Core values of fortune 500 companies

A few blog posts ago I had the idea to compare the values of the fortune 500 companies. You will find the data at the end for free. Here’s how I done it.

Plan

My plan is simple. I need the core values of all Fortune 500 companies, thus I need their websites and a list of all their names. The official site features a list with subpages which feature their websites. Afterwards, I just need to check the pages for core values. Also I document these steps because a few people asked how I got the data from websites.

Let’s start crawling the URLs

I want to write a small crawler to get the URLs for each company. You can find all subpages easily on the initial HTML document, no need to load further sites or such. Let’s download it:

% wget "http://money.cnn.com/magazines/fortune/fortune500/2013/full_list/"

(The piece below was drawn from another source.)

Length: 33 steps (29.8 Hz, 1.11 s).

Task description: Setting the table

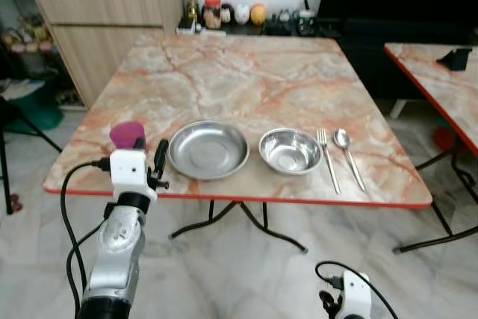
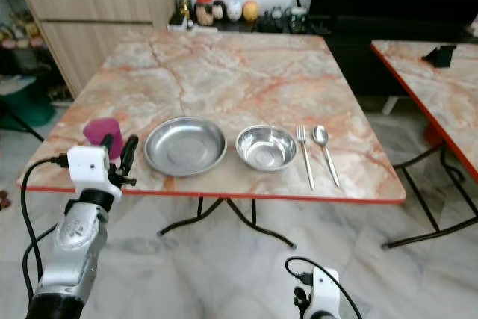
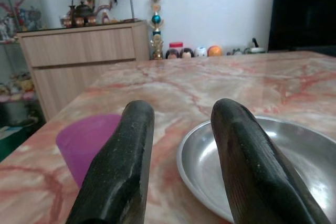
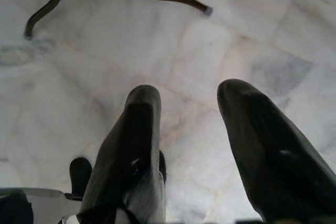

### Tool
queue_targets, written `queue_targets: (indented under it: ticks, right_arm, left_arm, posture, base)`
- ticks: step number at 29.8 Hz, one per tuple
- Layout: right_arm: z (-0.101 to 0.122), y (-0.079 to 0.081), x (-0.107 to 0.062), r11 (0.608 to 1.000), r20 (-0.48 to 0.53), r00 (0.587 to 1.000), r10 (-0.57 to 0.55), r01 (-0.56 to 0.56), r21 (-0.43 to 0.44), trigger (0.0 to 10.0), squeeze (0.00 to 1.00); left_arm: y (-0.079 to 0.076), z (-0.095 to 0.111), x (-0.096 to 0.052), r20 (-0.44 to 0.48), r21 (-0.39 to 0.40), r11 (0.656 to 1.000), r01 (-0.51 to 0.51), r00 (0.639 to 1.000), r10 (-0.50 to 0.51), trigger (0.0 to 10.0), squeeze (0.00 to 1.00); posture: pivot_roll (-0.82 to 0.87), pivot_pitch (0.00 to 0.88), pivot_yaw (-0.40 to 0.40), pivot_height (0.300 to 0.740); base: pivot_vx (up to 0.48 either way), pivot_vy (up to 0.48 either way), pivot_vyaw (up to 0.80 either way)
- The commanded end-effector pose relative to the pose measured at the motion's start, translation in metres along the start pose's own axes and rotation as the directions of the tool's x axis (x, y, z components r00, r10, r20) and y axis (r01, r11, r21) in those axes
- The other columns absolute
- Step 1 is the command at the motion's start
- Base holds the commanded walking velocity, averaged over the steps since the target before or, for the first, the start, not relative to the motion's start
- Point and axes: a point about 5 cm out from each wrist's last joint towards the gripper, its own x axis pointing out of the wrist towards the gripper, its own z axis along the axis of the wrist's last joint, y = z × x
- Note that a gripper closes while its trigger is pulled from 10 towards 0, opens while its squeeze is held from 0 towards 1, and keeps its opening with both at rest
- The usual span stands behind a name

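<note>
Along the marble surface [image 1: 246, 72] near edge lie a purple cup [image 1: 127, 134], a steel plate [image 1: 208, 149], a bowl [image 1: 290, 150], a fork [image 1: 327, 158] and a spoon [image 1: 347, 155]. The left claw [image 1: 151, 156] hovers, fingers apart, between cup and plate, seemingly touching neither. The right claw [image 4: 199, 145] hangs spread over the floor [image 4: 105, 66].

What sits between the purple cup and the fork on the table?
Between the purple cup and the fork sit the steel plate, then the steel bowl, seen in both eye views.
</note>
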Motion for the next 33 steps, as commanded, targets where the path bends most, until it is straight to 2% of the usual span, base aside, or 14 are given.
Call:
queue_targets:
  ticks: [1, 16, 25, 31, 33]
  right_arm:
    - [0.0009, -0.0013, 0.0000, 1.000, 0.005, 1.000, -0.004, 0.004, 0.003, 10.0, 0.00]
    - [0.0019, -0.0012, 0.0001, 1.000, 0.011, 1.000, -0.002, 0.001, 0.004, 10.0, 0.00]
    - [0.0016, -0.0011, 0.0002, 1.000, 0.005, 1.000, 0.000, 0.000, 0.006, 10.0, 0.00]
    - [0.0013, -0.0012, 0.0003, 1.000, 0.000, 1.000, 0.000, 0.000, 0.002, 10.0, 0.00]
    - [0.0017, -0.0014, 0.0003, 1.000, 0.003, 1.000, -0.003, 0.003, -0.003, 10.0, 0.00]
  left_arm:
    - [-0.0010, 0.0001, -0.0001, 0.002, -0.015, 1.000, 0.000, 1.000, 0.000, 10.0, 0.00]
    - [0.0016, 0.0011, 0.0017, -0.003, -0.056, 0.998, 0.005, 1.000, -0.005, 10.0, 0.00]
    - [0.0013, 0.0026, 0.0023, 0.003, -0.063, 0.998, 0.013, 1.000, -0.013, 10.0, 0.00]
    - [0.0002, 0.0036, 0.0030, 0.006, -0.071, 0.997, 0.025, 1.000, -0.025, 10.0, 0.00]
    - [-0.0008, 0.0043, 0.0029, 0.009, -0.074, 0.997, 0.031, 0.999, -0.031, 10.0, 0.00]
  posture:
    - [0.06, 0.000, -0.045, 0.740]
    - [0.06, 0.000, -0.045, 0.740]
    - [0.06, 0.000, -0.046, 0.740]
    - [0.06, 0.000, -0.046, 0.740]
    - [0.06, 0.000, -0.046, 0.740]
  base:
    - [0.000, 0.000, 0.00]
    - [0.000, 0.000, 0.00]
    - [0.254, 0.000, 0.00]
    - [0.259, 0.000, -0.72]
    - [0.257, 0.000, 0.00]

If you look at the code you can find that the subpages look like this:

<a href="/magazines/fortune/fortune500/2013/snapshots/54.html">
<a href="/magazines/fortune/fortune500/2013/snapshots/11719.html">

We can easily extract this URL. Generally, it’s better to use an HTML parser to extract these URL but in this case I just extract the URLs using regex. It’s sufficient for this task. If you work with data that isn’t that nicely structured or has a possibility of using special characters, use an HTML parser.

% egrep -o '<a href="(.*?\/2013/snapshots/[0-9]+\.html)">' index.html
% egrep -o '</a><a href="(.*?\/2013/snapshots/[0-9]+\.html)">' index.html | wc -l
500

The regex is straight forward. If you have questions about it write in the comments. The second line counts the matches which is a good indication that this match was successful. Now I remove the clutter and build the final URL.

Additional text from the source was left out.